I know what you mean. I ff my first 2 but no bottles past 18mths. I bf ds until 2.5 and while really no one commented to me about my bf because a lot of people would have thought I had stopped but I heard some general, slagging bf, comments from people who still gave bottles and dummys past 2 which I found strange since surely they got that the whole purpose of both of these is to replace bf.

Seff · 12/01/2015 20:50

I think that general attitudes in society towards breasts plays a big part in that. I don't really like to bring up other threads but on last weeks thread about breastfeeding past toddlerhood there were comments that made it seem that it was less about the breastmilk and more about the breasts.

'We' (as a society) struggle to think of breasts as anything other than sexual.

Until I was pregnant and then breastfeeding, it honestly never occurred to me that bottles and dummies are replacement nipples. It's really ingrained, particularly in those of us who grew up seeing very little breastfeeding (if any).

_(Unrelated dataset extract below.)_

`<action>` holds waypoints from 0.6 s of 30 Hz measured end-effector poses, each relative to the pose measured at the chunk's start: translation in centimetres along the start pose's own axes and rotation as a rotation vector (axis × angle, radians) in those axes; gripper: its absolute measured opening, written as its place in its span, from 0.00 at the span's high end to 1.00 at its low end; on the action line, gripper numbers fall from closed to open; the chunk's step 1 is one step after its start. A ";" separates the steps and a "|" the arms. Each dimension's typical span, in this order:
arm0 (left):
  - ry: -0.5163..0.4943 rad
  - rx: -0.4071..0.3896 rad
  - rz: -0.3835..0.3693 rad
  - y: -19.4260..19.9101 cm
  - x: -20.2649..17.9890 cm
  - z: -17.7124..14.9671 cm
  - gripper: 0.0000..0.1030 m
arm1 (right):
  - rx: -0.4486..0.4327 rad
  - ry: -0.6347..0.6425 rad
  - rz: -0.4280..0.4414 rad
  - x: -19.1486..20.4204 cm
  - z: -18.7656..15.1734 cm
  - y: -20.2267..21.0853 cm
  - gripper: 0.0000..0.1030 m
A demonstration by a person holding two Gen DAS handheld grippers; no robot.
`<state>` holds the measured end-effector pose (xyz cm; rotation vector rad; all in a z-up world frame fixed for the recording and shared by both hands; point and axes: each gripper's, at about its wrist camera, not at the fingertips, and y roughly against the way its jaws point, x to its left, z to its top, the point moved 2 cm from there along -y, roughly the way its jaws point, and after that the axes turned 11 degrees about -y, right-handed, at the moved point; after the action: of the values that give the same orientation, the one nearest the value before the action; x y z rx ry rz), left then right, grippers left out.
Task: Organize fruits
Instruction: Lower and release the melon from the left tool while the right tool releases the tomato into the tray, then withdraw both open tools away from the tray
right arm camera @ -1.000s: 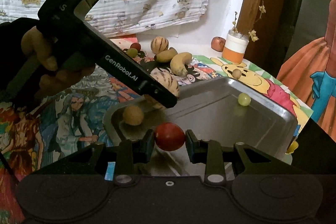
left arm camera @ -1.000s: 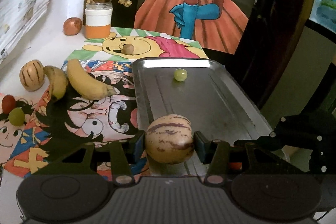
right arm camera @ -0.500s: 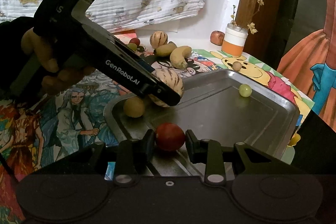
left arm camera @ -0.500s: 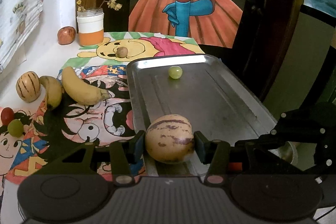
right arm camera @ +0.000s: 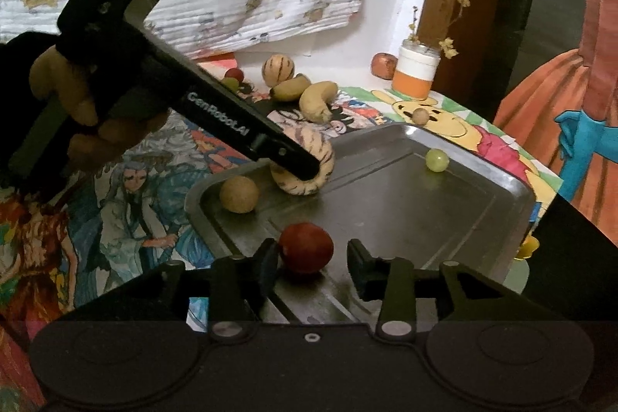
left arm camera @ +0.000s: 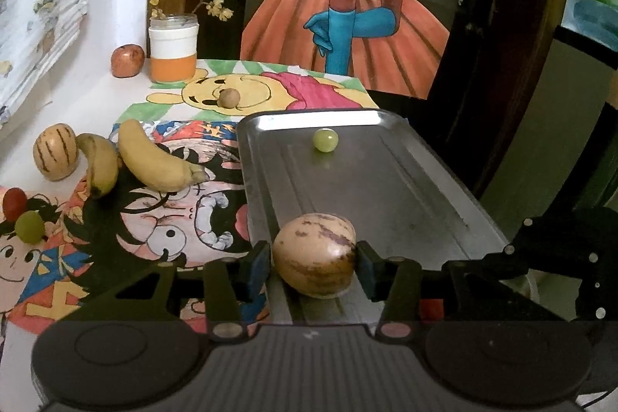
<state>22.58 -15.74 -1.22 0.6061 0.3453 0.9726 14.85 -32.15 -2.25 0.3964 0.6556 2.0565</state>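
Left gripper [left arm camera: 313,261] grips melon [left arm camera: 314,253] over tray [left arm camera: 405,180] — right gripper [right arm camera: 313,259] jaws opening, tomato [right arm camera: 306,248] between, right pad clear.

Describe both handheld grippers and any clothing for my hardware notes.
The left gripper and right gripper are matte black plastic with ribbed housings, round silver pivot pins and flat black pads. White lettering "GenRobot.AI" runs along the left gripper's side. A black sleeve covers the wrist of the hand holding it.

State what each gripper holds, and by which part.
Left gripper: striped melon, clamped across its sides. Right gripper: nothing; jaws opening around the red fruit on the tray.
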 end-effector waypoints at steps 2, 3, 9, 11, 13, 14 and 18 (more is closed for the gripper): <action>0.011 -0.014 0.003 0.8 0.1 0.1 0.45 | -0.012 -0.013 -0.013 0.2 0.3 0.5 0.48; 0.018 -0.022 0.006 1.2 0.2 0.1 0.43 | -0.020 -0.020 -0.021 0.3 0.4 0.8 0.46; 0.083 -0.082 0.039 4.8 1.2 0.1 0.22 | -0.062 -0.070 -0.063 1.5 1.6 2.5 0.25; 0.105 -0.102 0.051 6.1 1.5 -0.1 0.14 | -0.069 -0.096 -0.066 2.0 1.9 3.0 0.19; 0.124 -0.118 0.067 7.6 2.0 -0.5 0.07 | -0.071 -0.115 -0.069 2.5 2.2 3.5 0.14; 0.129 -0.125 0.074 8.3 2.1 -0.7 0.04 | -0.072 -0.120 -0.070 2.8 2.3 3.6 0.10; 0.149 -0.152 0.110 11.1 2.9 -2.1 0.00 | -0.066 -0.147 -0.079 4.3 2.7 4.5 0.03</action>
<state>15.64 -7.98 4.01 0.4188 0.3694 1.1425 10.89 -29.69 2.73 0.4706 0.5055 1.9484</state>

I do think attitudes are changing, I don't think it's that long ago that it would be unusual to breastfeed at all, let along longer than a few weeks.

Imi22sleeping · 12/01/2015 21:48

This happened to.me I bf.for 11 months and from about five.months my mum kept asking me what was wrong with cows.milk so one day during a.Skype chat I googled it and told her and it shut her up!! People close to you want to look after the baby and can't when your breast feeding they don't like the fact your are the main.provider this was my.mum not my husband btw

Writerwannabe83 · 12/01/2015 22:08

I agree - my FIL believed that the only reason why I was breast feeding my baby was because I didn't want to share him with anyone.

He actually said that my face in a not very nice manner!!